WHAT THE TASK REQUIRES
As the answer, give exactly the lines of the records below from the one with "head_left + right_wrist" through the one with "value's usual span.", ends included and pictures left out.

PROVIDED DATA
......
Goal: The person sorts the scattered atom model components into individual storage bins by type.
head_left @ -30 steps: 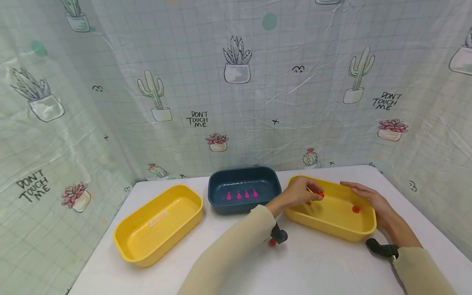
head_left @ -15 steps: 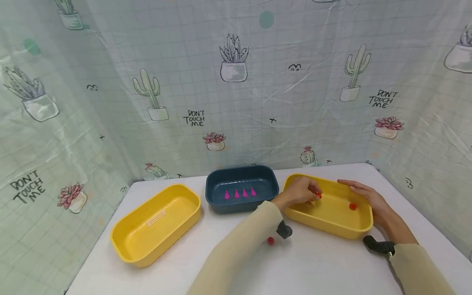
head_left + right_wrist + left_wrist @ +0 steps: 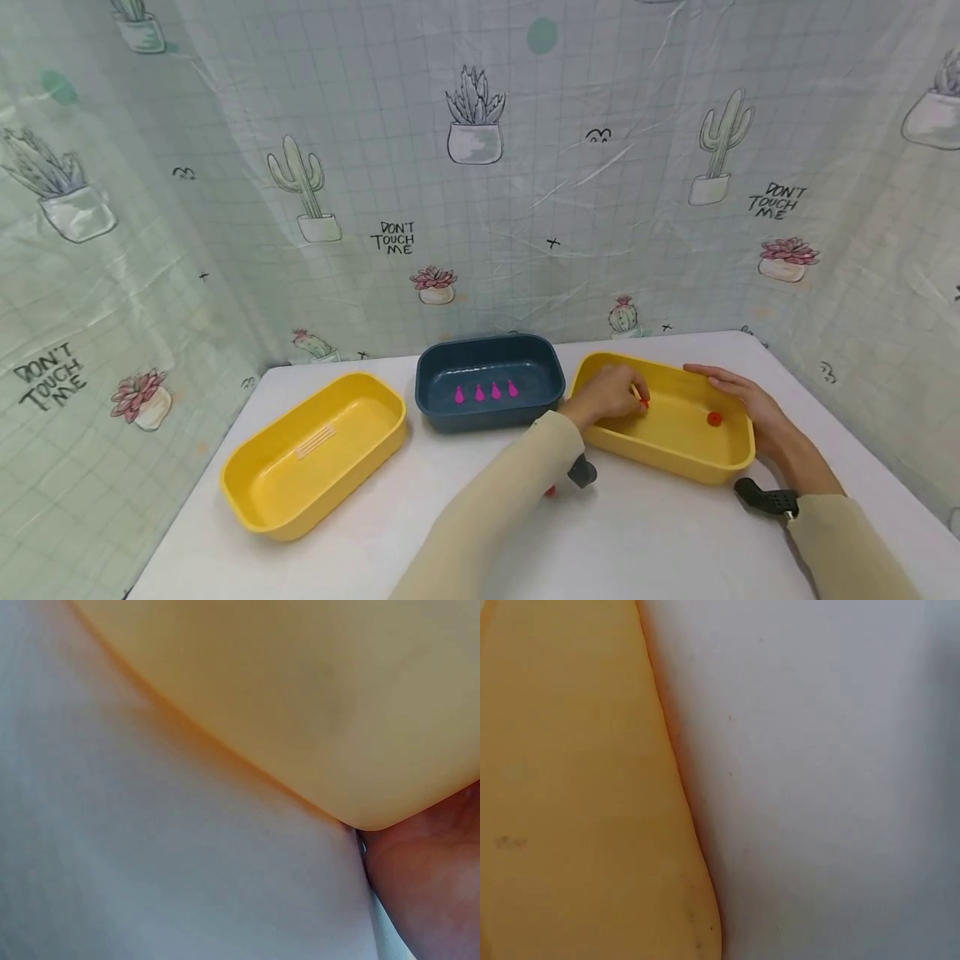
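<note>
My left hand [image 3: 617,392] reaches over the near-left wall of the right yellow tray [image 3: 675,461] and pinches a small red piece [image 3: 645,403] low inside it; the fingers hide most of that piece. A round red piece [image 3: 715,418] lies on the tray floor toward the right. Along the tray's right end, my right hand [image 3: 756,408] rests against the outside with its fingers extended. Part of that hand [image 3: 427,881] shows beside the tray wall [image 3: 300,712] in the right wrist view. Only tray wall [image 3: 577,780] and white tabletop fill the left wrist view.
A dark blue tray [image 3: 491,421] holding several pink pear-shaped pieces [image 3: 495,391] stands at the back middle. Another yellow tray [image 3: 315,500] at left holds pale thin strips [image 3: 315,442]. Under my left wrist, a red piece [image 3: 551,491] lies partly hidden on the white table [image 3: 637,542].
My left hand has lowered slightly into the right yellow tray with the red piece. The right hand keeps its place at the tray's end. The head view has shifted slightly.
</note>
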A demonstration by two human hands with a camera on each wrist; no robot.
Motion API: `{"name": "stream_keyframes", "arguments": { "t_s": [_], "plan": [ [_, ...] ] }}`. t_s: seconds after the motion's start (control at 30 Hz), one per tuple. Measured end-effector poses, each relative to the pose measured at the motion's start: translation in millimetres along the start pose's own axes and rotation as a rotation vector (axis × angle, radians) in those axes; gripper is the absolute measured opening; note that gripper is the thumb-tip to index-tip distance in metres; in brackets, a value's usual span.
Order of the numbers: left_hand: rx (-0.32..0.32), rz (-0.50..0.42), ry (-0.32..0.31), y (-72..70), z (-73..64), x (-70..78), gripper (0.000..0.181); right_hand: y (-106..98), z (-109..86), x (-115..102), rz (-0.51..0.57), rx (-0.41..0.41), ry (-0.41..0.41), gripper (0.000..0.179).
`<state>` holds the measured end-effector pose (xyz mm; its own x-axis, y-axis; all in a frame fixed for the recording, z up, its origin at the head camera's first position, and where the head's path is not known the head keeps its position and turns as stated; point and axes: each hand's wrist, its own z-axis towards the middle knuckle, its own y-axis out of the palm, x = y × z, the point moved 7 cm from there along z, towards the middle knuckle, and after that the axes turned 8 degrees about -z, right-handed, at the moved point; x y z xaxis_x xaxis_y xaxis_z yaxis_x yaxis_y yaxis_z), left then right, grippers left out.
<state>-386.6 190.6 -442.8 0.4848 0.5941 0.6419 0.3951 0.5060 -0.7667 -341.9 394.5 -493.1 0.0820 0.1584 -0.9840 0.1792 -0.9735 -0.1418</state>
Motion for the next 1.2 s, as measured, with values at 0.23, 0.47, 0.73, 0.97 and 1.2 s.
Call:
{"name": "stream_keyframes", "arguments": {
  "t_s": [0.23,0.47,0.73,0.97,1.2],
  "plan": [
    [0.015,-0.020,-0.017,2.4,1.7,-7.0,0.011,3.2,1.9,1.4,-0.004,0.004,0.005,0.048],
    [0.011,-0.074,-0.020,-0.2,0.4,-6.9,0.019,4.0,-0.1,-2.1,-0.013,0.011,0.006,0.048],
    [-0.005,-0.166,-0.045,-1.6,-1.5,-5.2,0.014,4.1,2.1,-3.3,-0.038,0.030,0.006,0.048],
    [-0.022,-0.193,-0.040,0.8,-0.2,-3.7,0.015,3.5,2.1,-2.9,-0.038,0.033,0.006,0.048],
    [-0.027,-0.188,-0.001,-0.4,0.1,1.3,0.016,1.3,0.8,-1.0,-0.030,0.035,0.008,0.049]
  ]
}}
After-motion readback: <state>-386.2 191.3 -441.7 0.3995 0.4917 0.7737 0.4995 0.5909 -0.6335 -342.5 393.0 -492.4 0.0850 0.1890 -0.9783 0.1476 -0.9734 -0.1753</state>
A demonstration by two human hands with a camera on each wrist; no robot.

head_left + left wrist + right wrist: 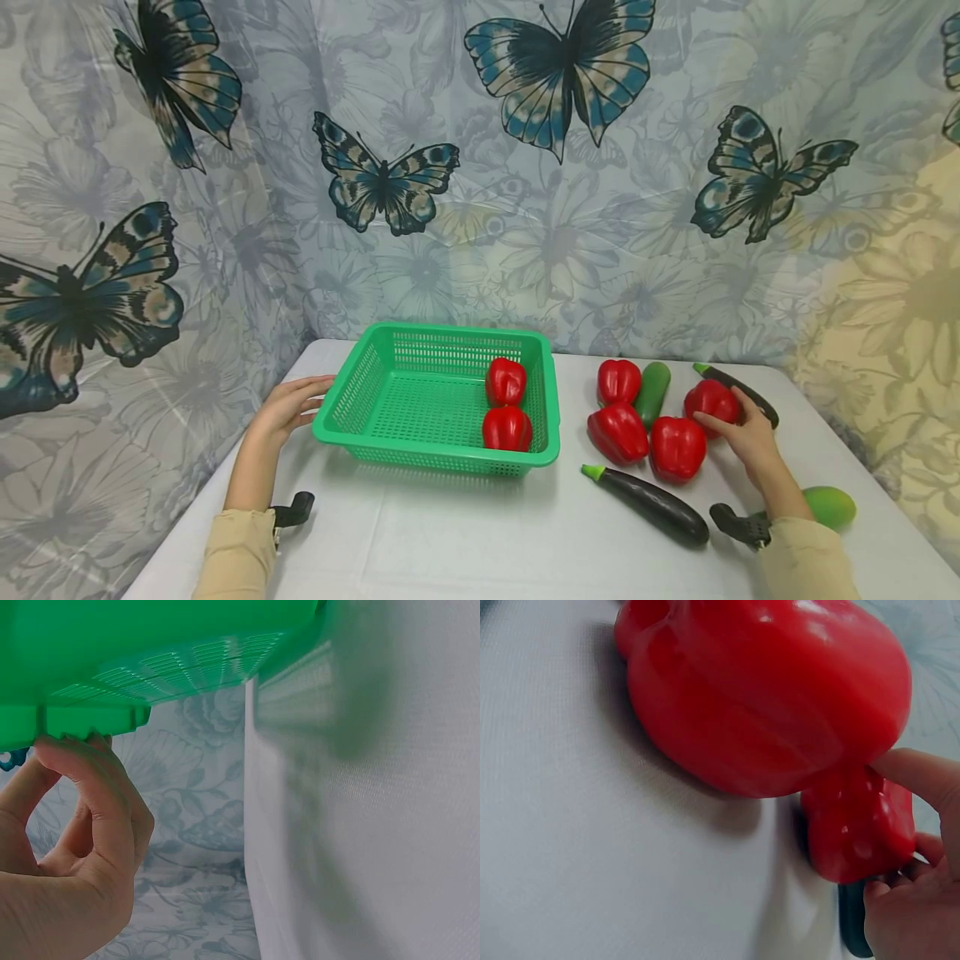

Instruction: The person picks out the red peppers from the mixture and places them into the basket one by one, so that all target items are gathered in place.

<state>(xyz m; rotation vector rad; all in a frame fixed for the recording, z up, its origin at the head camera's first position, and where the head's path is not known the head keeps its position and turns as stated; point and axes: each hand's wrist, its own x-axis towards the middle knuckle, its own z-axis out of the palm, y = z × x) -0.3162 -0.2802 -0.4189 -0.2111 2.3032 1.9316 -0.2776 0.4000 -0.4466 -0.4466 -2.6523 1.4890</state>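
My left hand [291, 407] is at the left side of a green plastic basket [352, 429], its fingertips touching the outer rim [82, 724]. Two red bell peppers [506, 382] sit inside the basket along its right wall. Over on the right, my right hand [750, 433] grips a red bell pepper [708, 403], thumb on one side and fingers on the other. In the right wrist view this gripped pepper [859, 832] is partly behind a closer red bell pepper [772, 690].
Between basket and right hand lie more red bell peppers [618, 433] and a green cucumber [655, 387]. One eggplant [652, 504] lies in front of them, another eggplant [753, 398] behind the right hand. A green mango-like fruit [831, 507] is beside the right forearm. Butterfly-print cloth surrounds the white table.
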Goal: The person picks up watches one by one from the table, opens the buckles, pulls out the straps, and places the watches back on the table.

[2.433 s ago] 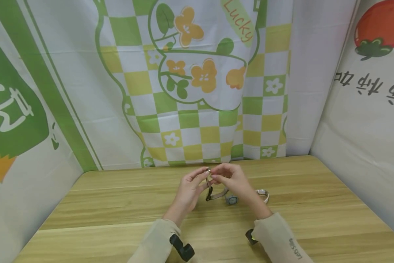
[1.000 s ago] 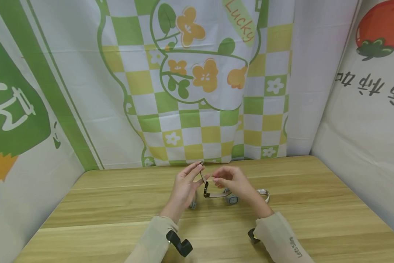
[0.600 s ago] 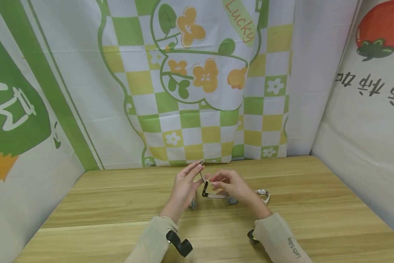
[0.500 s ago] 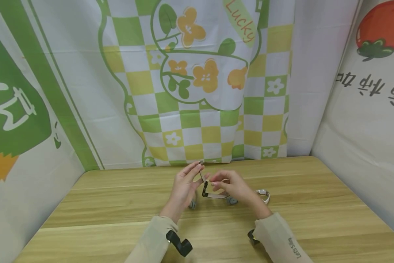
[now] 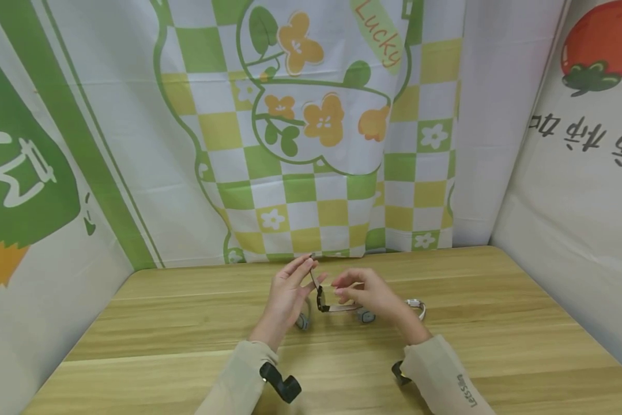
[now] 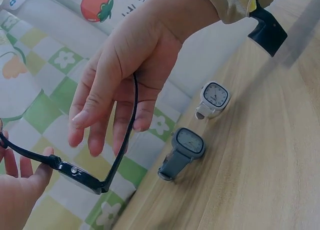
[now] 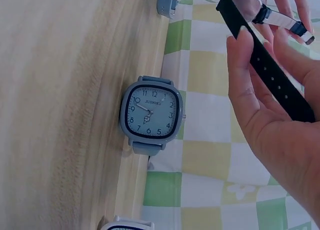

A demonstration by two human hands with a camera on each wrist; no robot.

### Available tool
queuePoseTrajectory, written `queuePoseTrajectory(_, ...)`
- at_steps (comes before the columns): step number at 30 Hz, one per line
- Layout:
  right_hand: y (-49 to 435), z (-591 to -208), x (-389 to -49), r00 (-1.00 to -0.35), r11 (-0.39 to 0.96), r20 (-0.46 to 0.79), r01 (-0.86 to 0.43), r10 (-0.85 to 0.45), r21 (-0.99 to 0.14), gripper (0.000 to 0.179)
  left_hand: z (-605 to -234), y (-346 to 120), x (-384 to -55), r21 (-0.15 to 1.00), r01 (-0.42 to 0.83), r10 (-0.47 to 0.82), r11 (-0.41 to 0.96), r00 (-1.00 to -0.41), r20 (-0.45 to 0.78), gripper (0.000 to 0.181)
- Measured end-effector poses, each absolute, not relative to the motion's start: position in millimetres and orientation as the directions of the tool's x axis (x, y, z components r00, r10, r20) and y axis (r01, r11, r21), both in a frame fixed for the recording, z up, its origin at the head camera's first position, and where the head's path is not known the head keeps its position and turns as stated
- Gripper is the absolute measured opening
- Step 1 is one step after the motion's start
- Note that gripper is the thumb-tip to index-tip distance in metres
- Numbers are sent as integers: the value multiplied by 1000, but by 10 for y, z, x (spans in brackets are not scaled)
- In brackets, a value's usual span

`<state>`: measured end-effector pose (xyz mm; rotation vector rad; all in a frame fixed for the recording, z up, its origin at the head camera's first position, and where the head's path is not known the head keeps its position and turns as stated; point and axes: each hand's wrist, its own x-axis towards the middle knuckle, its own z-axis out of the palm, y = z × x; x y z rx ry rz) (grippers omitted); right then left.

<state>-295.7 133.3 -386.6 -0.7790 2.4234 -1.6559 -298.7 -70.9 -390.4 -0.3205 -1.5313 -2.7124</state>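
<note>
A wristwatch with a dark strap, pale on its inner side, hangs unfastened between both hands, its case [image 5: 321, 300] low in the bend. My left hand [image 5: 282, 297] pinches the buckle end of the strap between thumb and fingers, raised above the table. The perforated strap half [image 7: 275, 74] runs into my right hand [image 5: 368, 291], lying along the inside of its loosely bent fingers toward the palm. In the head view the right thumb and forefinger stand apart from the case. Seen from the left wrist, the right fingers [image 6: 97, 135] hang down beside the strap.
On the wooden table [image 5: 186, 328] sit a grey-blue square watch [image 7: 152, 109] below the right hand and a white watch [image 6: 215, 94] to its right. Another grey watch [image 5: 302, 320] stands beside the left hand. A checked cloth [image 5: 316, 190] hangs behind the table's back edge.
Earlier, both hands' fingertips met at the strap's buckle end. The right fingers have since come away from it. My left hand has shifted left with the watch, whose strap now spreads wider.
</note>
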Motion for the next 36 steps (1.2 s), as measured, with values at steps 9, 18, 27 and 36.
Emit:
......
EXERCISE RESPONSE
head_left + right_wrist + left_wrist @ +0 steps: 
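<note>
My left hand [image 3: 617,392] reaches over the near-left wall of the right yellow tray [image 3: 675,461] and pinches a small red piece [image 3: 645,403] low inside it; the fingers hide most of that piece. A round red piece [image 3: 715,418] lies on the tray floor toward the right. Along the tray's right end, my right hand [image 3: 756,408] rests against the outside with its fingers extended. Part of that hand [image 3: 427,881] shows beside the tray wall [image 3: 300,712] in the right wrist view. Only tray wall [image 3: 577,780] and white tabletop fill the left wrist view.
A dark blue tray [image 3: 491,421] holding several pink pear-shaped pieces [image 3: 495,391] stands at the back middle. Another yellow tray [image 3: 315,500] at left holds pale thin strips [image 3: 315,442]. Under my left wrist, a red piece [image 3: 551,491] lies partly hidden on the white table [image 3: 637,542].
My left hand has lowered slightly into the right yellow tray with the red piece. The right hand keeps its place at the tray's end. The head view has shifted slightly.
</note>
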A demonstration by two human hands with a camera on each wrist; no robot.
Motion API: `{"name": "stream_keyframes", "arguments": { "t_s": [_], "plan": [ [_, ...] ] }}`. t_s: seconds after the motion's start (control at 30 Hz), one per tuple. Measured end-effector poses, each relative to the pose measured at the motion's start: translation in millimetres along the start pose's own axes and rotation as a rotation vector (axis × angle, radians) in those axes; gripper is the absolute measured opening; note that gripper is the thumb-tip to index-tip distance in metres; in brackets, a value's usual span.

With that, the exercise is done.